Link to Project Reports: Not available
Summary: McClintock Partners In Education (McPIE) contracted with the UNC Charlotte Urban Institute to learn about the impact they have made since starting programming in 2007. The evaluation used both quantitative and qualitative methods. The primary quantitative data collection and analysis utilized the ISC Community Database. The McPIE program list was matched to K-12 administrative records from Charlotte-Mecklenburg Schools as well as the Department of Social Services (DSS).
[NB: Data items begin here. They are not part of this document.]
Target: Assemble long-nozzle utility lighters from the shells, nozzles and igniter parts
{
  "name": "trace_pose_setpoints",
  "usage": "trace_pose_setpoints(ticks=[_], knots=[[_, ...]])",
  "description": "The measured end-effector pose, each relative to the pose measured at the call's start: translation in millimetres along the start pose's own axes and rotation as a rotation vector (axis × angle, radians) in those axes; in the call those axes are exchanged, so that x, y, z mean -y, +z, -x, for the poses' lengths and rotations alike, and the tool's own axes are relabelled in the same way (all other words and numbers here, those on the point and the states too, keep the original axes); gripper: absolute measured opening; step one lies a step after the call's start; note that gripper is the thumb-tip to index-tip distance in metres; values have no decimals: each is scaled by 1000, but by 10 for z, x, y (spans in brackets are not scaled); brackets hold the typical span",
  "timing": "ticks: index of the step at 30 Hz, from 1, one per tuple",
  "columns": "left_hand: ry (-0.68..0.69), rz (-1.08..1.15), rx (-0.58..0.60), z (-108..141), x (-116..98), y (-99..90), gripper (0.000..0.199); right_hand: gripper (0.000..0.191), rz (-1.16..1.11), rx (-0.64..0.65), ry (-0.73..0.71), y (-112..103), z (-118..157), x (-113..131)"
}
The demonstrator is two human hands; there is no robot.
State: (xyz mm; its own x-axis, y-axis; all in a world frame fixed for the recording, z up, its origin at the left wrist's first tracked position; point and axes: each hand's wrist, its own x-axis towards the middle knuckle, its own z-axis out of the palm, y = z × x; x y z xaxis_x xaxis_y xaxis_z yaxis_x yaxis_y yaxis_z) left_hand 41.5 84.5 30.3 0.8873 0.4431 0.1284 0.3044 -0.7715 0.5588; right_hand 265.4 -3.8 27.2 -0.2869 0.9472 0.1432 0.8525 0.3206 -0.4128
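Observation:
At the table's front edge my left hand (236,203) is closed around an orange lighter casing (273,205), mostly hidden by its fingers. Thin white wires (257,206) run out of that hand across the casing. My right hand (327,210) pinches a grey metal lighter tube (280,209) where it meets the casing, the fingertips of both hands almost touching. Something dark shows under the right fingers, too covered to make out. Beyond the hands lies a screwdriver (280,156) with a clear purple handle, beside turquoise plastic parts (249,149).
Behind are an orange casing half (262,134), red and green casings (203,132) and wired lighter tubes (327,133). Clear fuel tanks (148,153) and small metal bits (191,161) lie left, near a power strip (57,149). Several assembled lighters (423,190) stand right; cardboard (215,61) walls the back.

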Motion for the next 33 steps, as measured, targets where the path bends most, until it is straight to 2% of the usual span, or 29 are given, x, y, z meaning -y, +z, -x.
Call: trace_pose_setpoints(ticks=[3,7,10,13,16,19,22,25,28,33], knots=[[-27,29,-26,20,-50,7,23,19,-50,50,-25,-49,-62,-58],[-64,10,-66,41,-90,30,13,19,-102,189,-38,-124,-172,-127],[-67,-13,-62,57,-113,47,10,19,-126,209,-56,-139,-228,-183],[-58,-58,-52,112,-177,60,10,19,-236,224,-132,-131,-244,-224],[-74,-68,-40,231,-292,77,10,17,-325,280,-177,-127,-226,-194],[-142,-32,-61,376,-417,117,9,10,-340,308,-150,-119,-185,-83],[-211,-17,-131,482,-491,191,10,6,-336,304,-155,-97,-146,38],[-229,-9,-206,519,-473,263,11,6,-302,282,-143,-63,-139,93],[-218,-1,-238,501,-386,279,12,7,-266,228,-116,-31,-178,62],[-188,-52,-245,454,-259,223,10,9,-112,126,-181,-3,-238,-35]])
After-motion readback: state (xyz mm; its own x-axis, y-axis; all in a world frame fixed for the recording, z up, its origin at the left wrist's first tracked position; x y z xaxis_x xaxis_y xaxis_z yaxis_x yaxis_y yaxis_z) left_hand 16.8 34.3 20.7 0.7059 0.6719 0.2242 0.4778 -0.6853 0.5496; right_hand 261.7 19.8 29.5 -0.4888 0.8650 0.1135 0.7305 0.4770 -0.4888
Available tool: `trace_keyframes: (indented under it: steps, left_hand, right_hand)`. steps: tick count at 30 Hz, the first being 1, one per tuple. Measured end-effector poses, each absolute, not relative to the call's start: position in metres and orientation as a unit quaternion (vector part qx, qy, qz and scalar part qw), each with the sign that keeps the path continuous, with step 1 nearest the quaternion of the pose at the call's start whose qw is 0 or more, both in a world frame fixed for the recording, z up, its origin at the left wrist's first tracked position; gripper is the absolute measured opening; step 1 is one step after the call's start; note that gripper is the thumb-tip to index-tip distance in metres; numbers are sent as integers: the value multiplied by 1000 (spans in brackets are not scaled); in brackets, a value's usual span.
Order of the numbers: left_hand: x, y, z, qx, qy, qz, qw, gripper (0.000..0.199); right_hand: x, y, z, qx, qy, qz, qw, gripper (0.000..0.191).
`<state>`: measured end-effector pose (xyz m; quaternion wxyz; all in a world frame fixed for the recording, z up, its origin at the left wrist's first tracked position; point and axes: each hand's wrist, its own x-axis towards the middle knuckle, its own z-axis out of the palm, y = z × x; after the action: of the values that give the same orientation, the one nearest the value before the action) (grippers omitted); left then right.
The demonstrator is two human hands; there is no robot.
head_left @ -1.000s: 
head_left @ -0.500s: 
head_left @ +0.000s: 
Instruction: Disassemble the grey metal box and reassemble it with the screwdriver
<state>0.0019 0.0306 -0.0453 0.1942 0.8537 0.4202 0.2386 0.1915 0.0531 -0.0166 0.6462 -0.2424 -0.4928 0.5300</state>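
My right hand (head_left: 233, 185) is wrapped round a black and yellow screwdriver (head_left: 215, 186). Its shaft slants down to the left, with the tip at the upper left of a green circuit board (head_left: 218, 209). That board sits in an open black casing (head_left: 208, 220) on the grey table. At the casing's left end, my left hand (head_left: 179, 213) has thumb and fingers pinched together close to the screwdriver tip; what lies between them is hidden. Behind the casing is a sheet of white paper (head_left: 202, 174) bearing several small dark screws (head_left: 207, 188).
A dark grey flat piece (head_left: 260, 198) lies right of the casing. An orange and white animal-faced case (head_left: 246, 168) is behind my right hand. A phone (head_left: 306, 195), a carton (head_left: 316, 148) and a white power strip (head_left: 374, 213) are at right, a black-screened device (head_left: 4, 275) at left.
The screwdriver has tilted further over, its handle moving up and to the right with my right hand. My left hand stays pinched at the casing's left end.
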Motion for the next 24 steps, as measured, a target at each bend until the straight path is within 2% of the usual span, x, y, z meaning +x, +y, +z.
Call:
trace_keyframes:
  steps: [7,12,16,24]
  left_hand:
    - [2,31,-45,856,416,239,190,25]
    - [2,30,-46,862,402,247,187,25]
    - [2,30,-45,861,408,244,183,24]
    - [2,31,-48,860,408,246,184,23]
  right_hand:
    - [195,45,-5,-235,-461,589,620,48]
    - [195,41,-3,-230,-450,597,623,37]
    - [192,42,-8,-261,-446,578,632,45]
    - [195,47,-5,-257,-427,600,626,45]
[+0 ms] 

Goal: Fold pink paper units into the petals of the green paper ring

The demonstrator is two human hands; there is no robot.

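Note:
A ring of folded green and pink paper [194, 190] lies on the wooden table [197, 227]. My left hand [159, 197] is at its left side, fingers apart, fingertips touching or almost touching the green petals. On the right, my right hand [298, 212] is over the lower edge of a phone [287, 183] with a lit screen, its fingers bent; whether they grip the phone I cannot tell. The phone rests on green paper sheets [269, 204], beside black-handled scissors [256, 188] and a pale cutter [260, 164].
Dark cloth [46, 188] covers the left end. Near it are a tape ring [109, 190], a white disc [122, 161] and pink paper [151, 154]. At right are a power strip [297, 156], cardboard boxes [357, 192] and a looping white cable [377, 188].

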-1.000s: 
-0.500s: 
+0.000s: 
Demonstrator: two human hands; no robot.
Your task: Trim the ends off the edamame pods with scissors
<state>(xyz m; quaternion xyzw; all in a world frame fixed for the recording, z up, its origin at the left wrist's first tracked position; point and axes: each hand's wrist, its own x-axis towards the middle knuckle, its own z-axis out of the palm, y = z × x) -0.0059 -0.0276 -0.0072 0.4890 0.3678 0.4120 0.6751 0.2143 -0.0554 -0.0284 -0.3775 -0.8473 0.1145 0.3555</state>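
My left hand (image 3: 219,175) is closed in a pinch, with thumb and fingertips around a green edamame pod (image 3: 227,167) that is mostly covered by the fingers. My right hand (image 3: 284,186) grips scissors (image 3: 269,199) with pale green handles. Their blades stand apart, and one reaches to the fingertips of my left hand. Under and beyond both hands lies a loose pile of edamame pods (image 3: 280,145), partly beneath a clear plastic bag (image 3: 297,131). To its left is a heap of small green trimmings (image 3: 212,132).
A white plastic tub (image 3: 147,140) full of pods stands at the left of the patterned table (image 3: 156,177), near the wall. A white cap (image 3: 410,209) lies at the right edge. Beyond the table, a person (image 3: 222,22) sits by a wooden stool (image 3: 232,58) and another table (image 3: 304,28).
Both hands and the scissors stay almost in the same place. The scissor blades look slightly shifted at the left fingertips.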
Two demographically similar comparison points were used in the analysis of school data.
The results showed:
- Sixteen and a half percent of students served by McPIE had a reported case of abuse, neglect, or abuse and neglect sometime since the year 2000. Ten reports were substantiated and another 65 cases had services recommended.
- McPIE served students averaged fewer days absent and a smaller percentage experiencing chronic absenteeism than the comparison points.
- The group of McPIE served students who participated in 3 or more McPIE sponsored STEM activities had a higher percentage of students pass their math and science exams in middle and high school than the comparison points.
Link to Project Reports: McClintock Partners in Education Program Evaluation, Full Report; McPIE Top Takeaways
Summary: Children’s Scholarship Fund-Charlotte provides scholarships for low-income students to attend private schools in grades K-8. In order to learn more about the high school outcomes of their former scholarship students, CSF-C contracted with the UNC Charlotte Urban Institute. The research team used K-12 administrative records from the ISC Community Database and surveys with students who did not match in the database to explore how CSF-C supported students performed in high school on standardized assessments and their attendance and suspension outcomes compared to a demographically similar comparison group.
The results showed:
- A higher percentage of students who received a CSF-C scholarship passed their end-of-course tests in English and math than their peers.
- Students who received a CSF-C scholarship averaged fewer days absent and less experiencing chronic absenteeism (18+ days absent) than their peers.
- Students who received a CSF-C scholarship averaged fewer days suspended and less experiencing any suspension than their peers.
Link to Project Reports: Children’s Scholarship Fund – Charlotte: Executive Summary
Mayor’s Youth Employment Program Evaluation, 2012-2013
Summary: The Mayor’s Youth Employment Program (MYEP) is a summer internship program for 16 to 18 year olds in the Charlotte-Mecklenburg School (CMS) system. In addition to paid summer internships, the program offers occupational training and specialized career explorations. The program is part of the Community Engagement Department of the City of Charlotte and is run by two full-time staff members.
The City of Charlotte contracted the Institute for Social Capital (ISC) to assess the effectiveness of the Mayor’s Youth Employment Program. This program evaluation sought to better understand MYEP’s influence on its participants and the community. Qualitative interviews, document analysis, phone and email surveys, and individual-level school data from CMS administrative records were used to contextualize the program.
Link to Project Reports: This report is not publicly available at this time.